Repeat the records below verbatim and include no pictures.

• • • • •

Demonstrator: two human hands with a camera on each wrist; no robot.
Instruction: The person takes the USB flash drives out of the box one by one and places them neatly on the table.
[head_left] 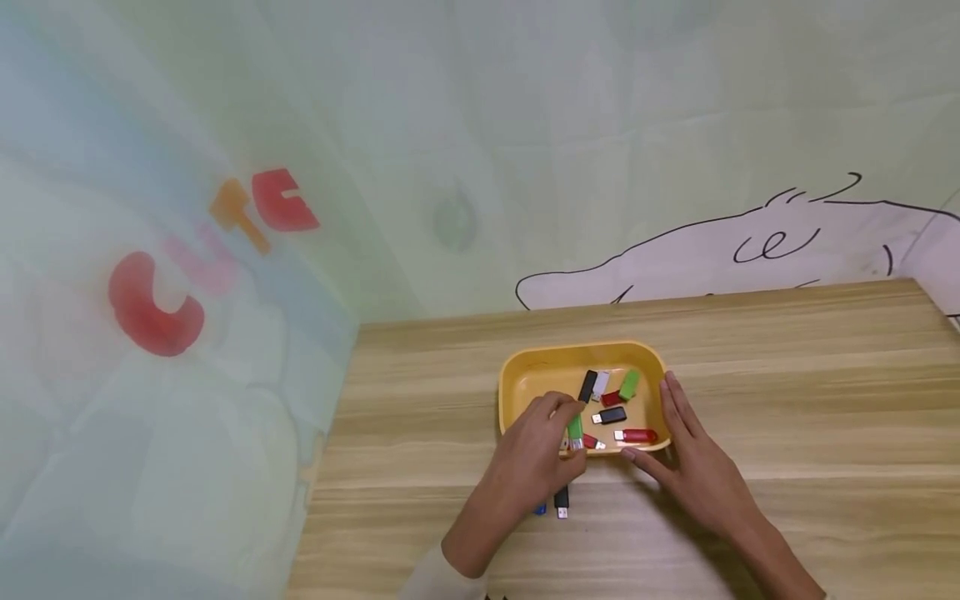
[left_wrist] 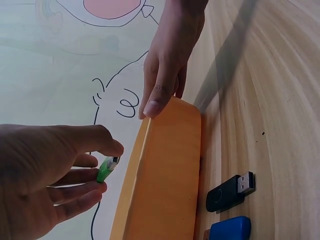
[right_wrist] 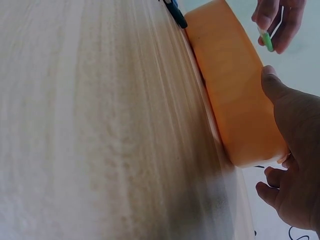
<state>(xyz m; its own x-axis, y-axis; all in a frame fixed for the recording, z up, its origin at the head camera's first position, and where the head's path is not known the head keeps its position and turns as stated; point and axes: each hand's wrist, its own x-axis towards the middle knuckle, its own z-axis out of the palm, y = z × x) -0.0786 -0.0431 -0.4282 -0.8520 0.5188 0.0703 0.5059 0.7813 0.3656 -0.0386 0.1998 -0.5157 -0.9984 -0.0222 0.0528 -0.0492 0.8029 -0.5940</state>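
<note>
There it is, up in your left hand (head_left: 531, 450): the slim green USB flash drive with a bare metal plug (head_left: 575, 428), pinched lengthwise between thumb and fingertips, plug end at your thumb. You have it above the left part of the shallow yellow-orange plastic tray with rounded corners (head_left: 540, 358), just inside the near rim.

Over on the other side, your right hand (head_left: 701, 471) is spread around the near right corner, thumb on the near rim, fingers lying along the right end.

Look inside: a black stick (head_left: 588, 387) leans next to a white one (head_left: 601, 385), and a bright green stick (head_left: 629, 384) lies across a red one (head_left: 611, 399). Nearer you sits a black drive with its plug facing left (head_left: 611, 416), then a glossy red drive (head_left: 637, 436), plug also left.

Outside, on the pale wood-grain table (head_left: 825, 467), a black swivel drive (head_left: 562, 500) lies near the tray's front wall, plug toward you, with a blue drive (left_wrist: 231, 229) beside it, partly hidden by your left hand in the head view.
</note>
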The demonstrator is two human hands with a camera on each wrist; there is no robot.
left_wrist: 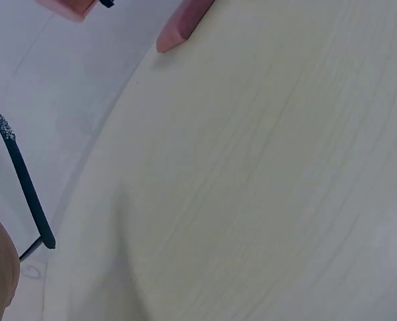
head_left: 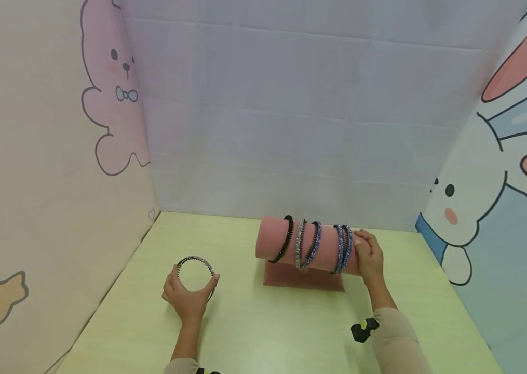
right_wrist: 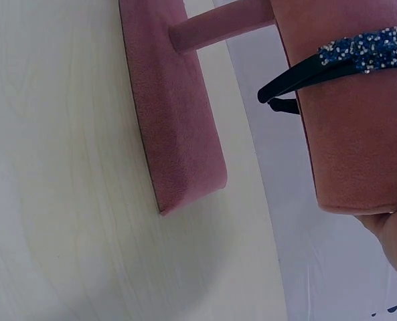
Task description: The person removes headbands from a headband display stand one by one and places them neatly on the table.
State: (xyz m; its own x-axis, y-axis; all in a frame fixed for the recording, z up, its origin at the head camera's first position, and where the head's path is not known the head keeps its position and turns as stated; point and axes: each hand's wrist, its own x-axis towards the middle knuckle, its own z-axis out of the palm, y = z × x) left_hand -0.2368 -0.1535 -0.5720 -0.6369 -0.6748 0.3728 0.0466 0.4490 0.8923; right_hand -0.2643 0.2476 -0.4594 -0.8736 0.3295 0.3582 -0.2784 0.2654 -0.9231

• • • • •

Exercise output:
Demonstrator: two human hands with a camera on each wrist; no robot.
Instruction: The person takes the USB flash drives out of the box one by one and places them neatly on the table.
[head_left] 
[left_wrist] 
[right_wrist] 
<state>(xyz m; its own x-axis, y-axis; all in a frame fixed for the recording, z up, its origin at the head camera's first position, and where the head's path is not known the head keeps its position and turns as stated; point and axes: each hand's wrist, its own x-axis towards the middle knuckle, its own z-axis out of the palm, y = z × x) -0.0786 -0.0431 -0.4282 -0.8520 0.5188 0.0703 0.5059 0.7813 0.3656 -0.0386 0.1998 -0.5157 -0.9984 -0.0222 0.0528 -0.0492 0.8029 -0.5940</state>
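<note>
There it is, up in your left hand (head_left: 531, 450): the slim green USB flash drive with a bare metal plug (head_left: 575, 428), pinched lengthwise between thumb and fingertips, plug end at your thumb. You have it above the left part of the shallow yellow-orange plastic tray with rounded corners (head_left: 540, 358), just inside the near rim.

Over on the other side, your right hand (head_left: 701, 471) is spread around the near right corner, thumb on the near rim, fingers lying along the right end.

Look inside: a black stick (head_left: 588, 387) leans next to a white one (head_left: 601, 385), and a bright green stick (head_left: 629, 384) lies across a red one (head_left: 611, 399). Nearer you sits a black drive with its plug facing left (head_left: 611, 416), then a glossy red drive (head_left: 637, 436), plug also left.

Outside, on the pale wood-grain table (head_left: 825, 467), a black swivel drive (head_left: 562, 500) lies near the tray's front wall, plug toward you, with a blue drive (left_wrist: 231, 229) beside it, partly hidden by your left hand in the head view.
</note>
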The demonstrator is two human hands with a camera on each wrist; there is no robot.
left_wrist: 
head_left: 
right_wrist: 
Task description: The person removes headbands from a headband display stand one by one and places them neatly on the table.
State: (xyz m; its own x-axis, y-axis; all in a frame fixed for the recording, z up, its origin at the head camera's first position, and where the head's path is not known the head keeps its position and turns as stated; point and axes: each hand's wrist, its own x-axis towards the middle knuckle, its own z-axis out of the palm, y = z × x) left_hand -0.2368 -0.1535 -0.5720 -0.6369 -0.6748 0.3728 0.0466 0.4490 0.8923; right_hand -0.2643 0.2476 -0.4594 -0.8736 0.3295 0.3582 -0.2784 0.2654 -0.9231

What this exercise required is now done.